A Touch of Sin // De Zhang-ke Jia. Avec Wu Jiang, Wang Baoqiang et Zhao Tao.
Voilà un film que je regrette d’avoir oublié au cinéma l’année dernière. En effet, derrière ce film se cache un constat assez étonnant sur la société qu’il dépeint, bourré de violence mise en
scène de main de maître par un Zhang-ke Jia en pleine forme. A tout moment le film peut exploser et alors nous révéler à quel point ce n’est pas facile ce monde. Il y a des
scènes d’une violence rare et exacerbée à un moment que le spectateur fini par se couvrir la bouche béante. Prix du scénario lors du Festival de Cannes de 2013 (oui, je vois ça
presque un an trop tard), A Touch of Sin met en scène un personnage qui se décide à passer à l’action afin d’arrêter la corruption. C’est monnaie courante dans un pays qui a
connu la richesse assez rapidement. Il y a toujours des laissés pour compte et des gens sur qui l’on se fait de l’argent mais pour le coup, Dahai ne veut pas se laisser faire. La manière dont le
film dépeint l’univers est assez étonnant, surtout quand l’on sent à la fois une lueur d’espoir mais aussi le désespoir de chacun (il y a notamment un suicide à la fin du monde qui ne laisse pas
indifférent, bien au contraire). Mais au-delà de tout ça c’est la prestation de Wu Jiang, un acteur que je ne connaissais ni d’Eve ni d’Adam qui m’a étonnamment surpris.

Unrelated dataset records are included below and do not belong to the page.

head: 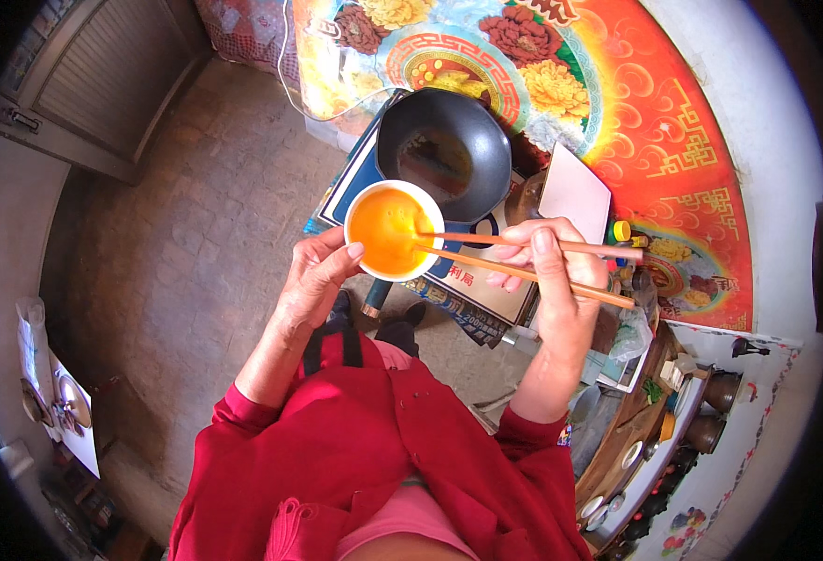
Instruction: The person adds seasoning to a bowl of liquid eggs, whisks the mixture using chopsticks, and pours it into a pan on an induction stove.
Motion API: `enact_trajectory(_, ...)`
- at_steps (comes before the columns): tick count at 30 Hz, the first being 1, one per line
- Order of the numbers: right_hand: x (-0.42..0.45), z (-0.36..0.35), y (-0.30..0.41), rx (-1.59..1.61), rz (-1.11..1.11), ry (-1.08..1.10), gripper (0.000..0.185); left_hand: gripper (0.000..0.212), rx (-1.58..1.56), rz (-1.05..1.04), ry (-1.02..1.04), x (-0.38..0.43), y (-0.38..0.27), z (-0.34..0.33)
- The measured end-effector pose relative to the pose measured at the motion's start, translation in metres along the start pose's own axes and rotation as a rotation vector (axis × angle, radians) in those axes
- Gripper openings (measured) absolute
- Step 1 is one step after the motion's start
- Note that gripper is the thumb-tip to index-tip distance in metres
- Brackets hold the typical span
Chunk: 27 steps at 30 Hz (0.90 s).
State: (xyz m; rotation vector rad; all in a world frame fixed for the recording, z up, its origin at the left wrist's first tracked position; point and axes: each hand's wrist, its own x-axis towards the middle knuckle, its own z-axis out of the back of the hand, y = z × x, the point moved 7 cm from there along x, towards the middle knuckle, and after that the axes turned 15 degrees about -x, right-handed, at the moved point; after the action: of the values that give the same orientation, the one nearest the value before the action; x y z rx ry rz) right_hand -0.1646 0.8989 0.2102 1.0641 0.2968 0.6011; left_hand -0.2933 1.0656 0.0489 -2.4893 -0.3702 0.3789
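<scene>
My left hand [322,275] grips the rim of a white bowl [437,219], thumb on the near edge. Orange-yellow beaten egg [382,228] with a few bubbles lies inside it. In my right hand [555,270] is a pair of wooden chopsticks [524,273], held apart with their tips dipped into the egg. Just beyond the bowl sits a dark wok [485,144] with some oily liquid [439,165] at its bottom. The wok's handle [376,298] shows below the bowl, pointing towards me. What heats the wok, if anything, is mostly hidden.
A printed table cover [467,289] lies under the wok. At right stand several bottles with coloured caps [620,230] and a clear plastic bag [631,335]. Further right, a wooden counter [618,438] carries dishes and dark pots [706,433]. A white cable [282,52] runs behind the wok; a door [113,77] is at upper left.
</scene>
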Motion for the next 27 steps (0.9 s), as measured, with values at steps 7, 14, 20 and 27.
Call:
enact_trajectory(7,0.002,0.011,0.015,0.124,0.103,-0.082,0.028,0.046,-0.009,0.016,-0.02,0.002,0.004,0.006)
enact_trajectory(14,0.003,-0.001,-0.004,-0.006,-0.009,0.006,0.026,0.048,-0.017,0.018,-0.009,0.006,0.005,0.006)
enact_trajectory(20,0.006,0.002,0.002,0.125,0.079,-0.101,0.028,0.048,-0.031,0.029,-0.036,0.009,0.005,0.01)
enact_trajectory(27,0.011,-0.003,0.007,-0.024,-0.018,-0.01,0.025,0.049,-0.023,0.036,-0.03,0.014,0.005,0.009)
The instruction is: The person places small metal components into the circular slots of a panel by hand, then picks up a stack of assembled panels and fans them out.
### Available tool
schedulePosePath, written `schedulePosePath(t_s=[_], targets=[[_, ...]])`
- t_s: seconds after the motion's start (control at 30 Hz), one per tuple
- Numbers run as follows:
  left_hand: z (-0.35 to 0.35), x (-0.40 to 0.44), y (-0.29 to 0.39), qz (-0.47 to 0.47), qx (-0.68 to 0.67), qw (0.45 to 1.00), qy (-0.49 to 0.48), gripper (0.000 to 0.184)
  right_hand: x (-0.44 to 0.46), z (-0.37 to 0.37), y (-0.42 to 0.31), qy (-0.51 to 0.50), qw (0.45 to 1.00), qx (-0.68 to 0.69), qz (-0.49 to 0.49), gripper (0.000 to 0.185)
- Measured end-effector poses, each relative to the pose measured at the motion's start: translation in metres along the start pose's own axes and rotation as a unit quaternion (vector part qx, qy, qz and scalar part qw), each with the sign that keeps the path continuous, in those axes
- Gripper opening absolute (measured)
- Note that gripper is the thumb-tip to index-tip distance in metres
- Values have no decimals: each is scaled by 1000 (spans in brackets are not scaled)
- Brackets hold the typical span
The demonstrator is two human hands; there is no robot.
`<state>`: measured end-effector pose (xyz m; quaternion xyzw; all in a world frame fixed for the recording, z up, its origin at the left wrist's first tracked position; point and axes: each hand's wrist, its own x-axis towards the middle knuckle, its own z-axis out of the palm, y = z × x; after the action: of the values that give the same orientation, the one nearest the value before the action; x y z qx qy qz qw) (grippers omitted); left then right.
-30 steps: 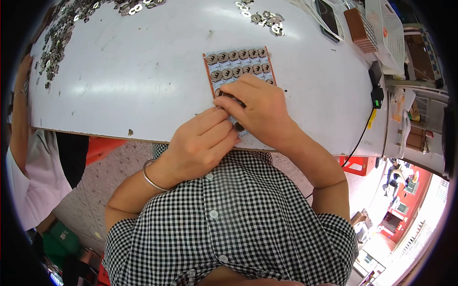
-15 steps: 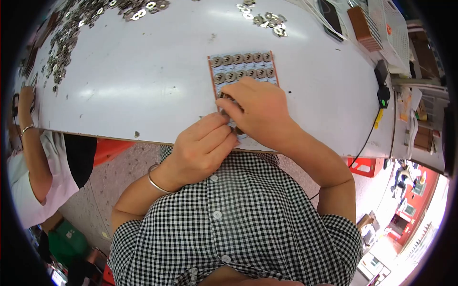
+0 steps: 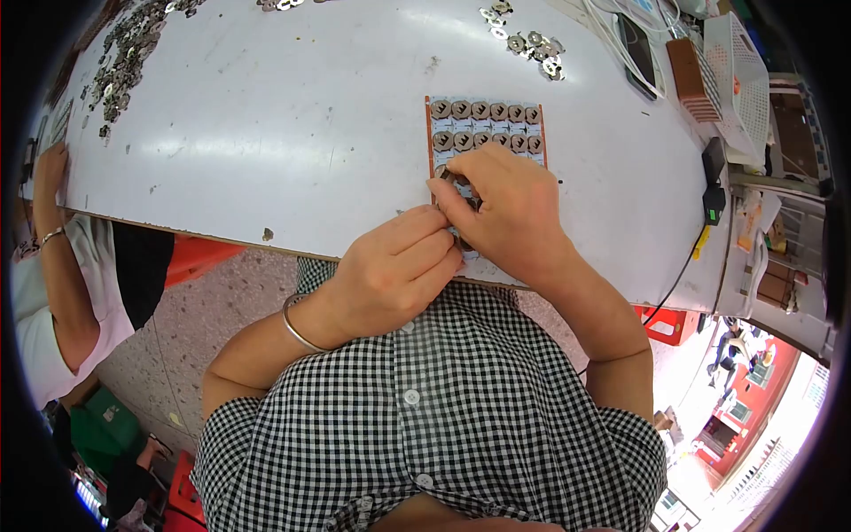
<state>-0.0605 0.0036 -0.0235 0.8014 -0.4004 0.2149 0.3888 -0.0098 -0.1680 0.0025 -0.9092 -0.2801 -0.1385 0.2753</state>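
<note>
A board panel (image 3: 487, 127) with orange side edges lies on the table in front of me, bearing rows of round metal discs with dark notched marks. My right hand (image 3: 505, 199) is over its lower part, curled, with thumb and forefinger closing around a metal disc (image 3: 448, 175) at the panel's left side. The palm and fingers hide most of the lower rows. My left hand (image 3: 399, 266) is closed in a pinch at the panel's lower left corner, its fingertips almost touching my right thumb. Whatever sits between the left fingertips is too small to name.
Loose metal discs (image 3: 536, 51) lie beyond the panel, and a larger heap (image 3: 133, 62) is at the far left. A phone (image 3: 636, 53), a brown block (image 3: 691, 80) and a white basket (image 3: 736, 80) stand at the right. A co-worker's arm (image 3: 66, 275) rests at the left.
The view has shifted, so the panel and loose discs appear farther right. Both hands stay at the panel's lower left, with only slight finger movement.
</note>
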Motion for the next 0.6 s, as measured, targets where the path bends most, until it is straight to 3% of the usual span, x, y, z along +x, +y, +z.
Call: schedulePosePath(t_s=[0.3,0.4,0.47,0.6], targets=[[-3,5,0,3,-10,1000,-15,19,3,-12,11,-53,998,43,-15,19],[-7,9,0,6,-6,1000,-20,22,18,-31,26,-14,994,76,79,15],[-10,13,0,-4,-20,1000,-8,25,30,-42,73,38,997,-14,71,19],[-27,30,-6,-55,10,996,-70,50,48,-52,118,30,990,-39,134,19]])
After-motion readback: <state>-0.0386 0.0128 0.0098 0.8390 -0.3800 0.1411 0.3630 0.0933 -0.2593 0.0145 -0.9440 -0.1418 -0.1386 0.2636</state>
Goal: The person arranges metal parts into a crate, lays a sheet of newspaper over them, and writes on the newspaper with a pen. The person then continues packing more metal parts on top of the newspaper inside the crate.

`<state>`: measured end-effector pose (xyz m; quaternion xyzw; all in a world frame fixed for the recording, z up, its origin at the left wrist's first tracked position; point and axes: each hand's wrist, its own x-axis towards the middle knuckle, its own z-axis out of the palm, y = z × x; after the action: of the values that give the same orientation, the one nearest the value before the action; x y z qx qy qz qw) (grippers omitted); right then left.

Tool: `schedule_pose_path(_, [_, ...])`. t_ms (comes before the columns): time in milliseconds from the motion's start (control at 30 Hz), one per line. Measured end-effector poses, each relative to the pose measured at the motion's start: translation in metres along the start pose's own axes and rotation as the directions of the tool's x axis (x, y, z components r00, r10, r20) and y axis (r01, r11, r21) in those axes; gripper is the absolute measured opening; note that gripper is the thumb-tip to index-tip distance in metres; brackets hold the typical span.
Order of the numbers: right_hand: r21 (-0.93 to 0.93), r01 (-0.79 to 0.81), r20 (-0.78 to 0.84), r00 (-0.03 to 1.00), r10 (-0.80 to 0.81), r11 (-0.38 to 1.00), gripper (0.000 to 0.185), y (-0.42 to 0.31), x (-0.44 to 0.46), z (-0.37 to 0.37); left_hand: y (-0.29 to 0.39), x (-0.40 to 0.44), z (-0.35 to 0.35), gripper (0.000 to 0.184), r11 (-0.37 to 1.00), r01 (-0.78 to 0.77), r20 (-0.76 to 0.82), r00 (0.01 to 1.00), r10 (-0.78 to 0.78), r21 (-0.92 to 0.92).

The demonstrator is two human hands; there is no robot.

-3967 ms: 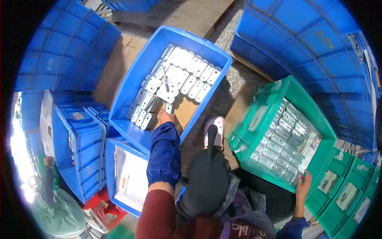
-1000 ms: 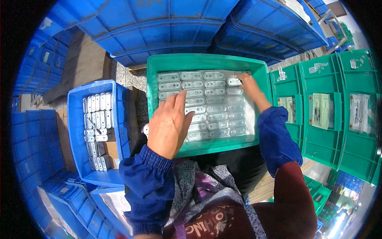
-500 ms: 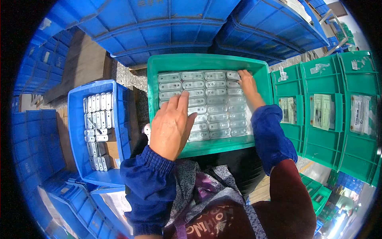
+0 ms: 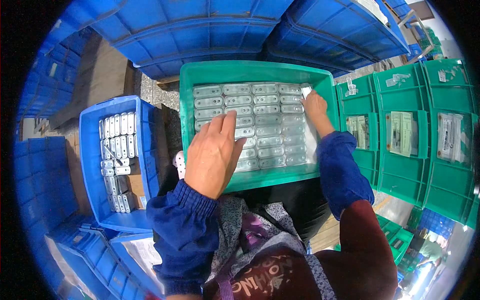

Dahai, mineur exaspéré par la corruption des dirigeants de son village, décide de passer à l’action. San’er, un travailleur migrant, découvre les infinies possibilités offertes par son arme à
feu. Xiaoyu, hôtesse d’accueil dans un sauna, est poussée à bout par le harcèlement d’un riche client. Xiaohui passe d’un travail à un autre dans des conditions de plus en plus
dégradantes.
Quatre personnages, quatre provinces, un seul et même reflet de la Chine contemporaine : celui d’une société au développement économique brutal peu à peu gangrenée par la violence.
Le film dépeint donc un un univers enivrant mais aussi d’une violence assez inouïe. On ne s’attend pas vraiment à ce que cela soit aussi réussi de ce point de vue là. Sans compter que le but est
clairement de pointer du doigt la politique avec toute la subtilité que cela impose. En tout cas, j’ai adoré cette histoire et la manière dont elle est mise en scène. Ce qui rend ce film aussi
intéressant c’est forcément le sujet et le fond que le scénario tente de lui apporter. Car mine de rien, c’est creusé et il y a énormément de matière. On n’a jamais l’impression d’être laissé
pour compte. Le pamphlet est donc plein de rage. On sent derrière la caméra du réalisateur qu’il y a une volonté de transformer tout ce qu’il touche en une sorte de révolution personnelle. Tous
les plans du film ont donc du sens, que cela soit une femme qui a enfin le courage et la force de dire non, un homme qui, trainant une barre en fer, se rend compte du misérabilisme de sa propre
vie, etc. La mise en scène est un fait très important de A Touch of Sin. C’est ce qui donne à ce film cette ambiance étrange à la fois fascinante mais aussi effrayante. En effet,
il y a largement de quoi avoir peur.
Mais la mise en scène est avant tout due à un scénario qui fait serrer les dents du spectateur. On ne nous laisse jamais respirer. Cela en devient même presque étouffant. C’est en tout cas
quelque chose qui aurait pu être problématique mais il n’en est rien. Bien au contraire, c’est assez fabuleux. Le film pourrait également s’apparenter à une sorte de docu-fiction. Il y a,
derrière le propos, quelque chose qui respire le vrai. On sent la rage du réalisateur mais aussi des personnages du film qui correspond à merveille à l’ambiance que l’on pourrait attendre de ce
genre de régions de la Chine. Je comprends en tout cas que A Touch of Sin ait eu le prix du scénario lors du dernier Festival de Cannes. C’est un film
merveilleusement bien écrit qui parvient à parler de tout un tas de choses justes et réalistes dans un univers d’une violence rare. Les asiatiques savent faire ce genre de films en espérant voir
plus de films aussi réussis nous venant d’Asie au cour de l’année. Surtout quand on voit à quel point le réalisateur parvient à maitriser son film de A à Z, que cela soit avec la manière dont il
utilise les couleurs ou encore les cadrages.
Note : 10/10. En bref, un vrai symbole de maitrise.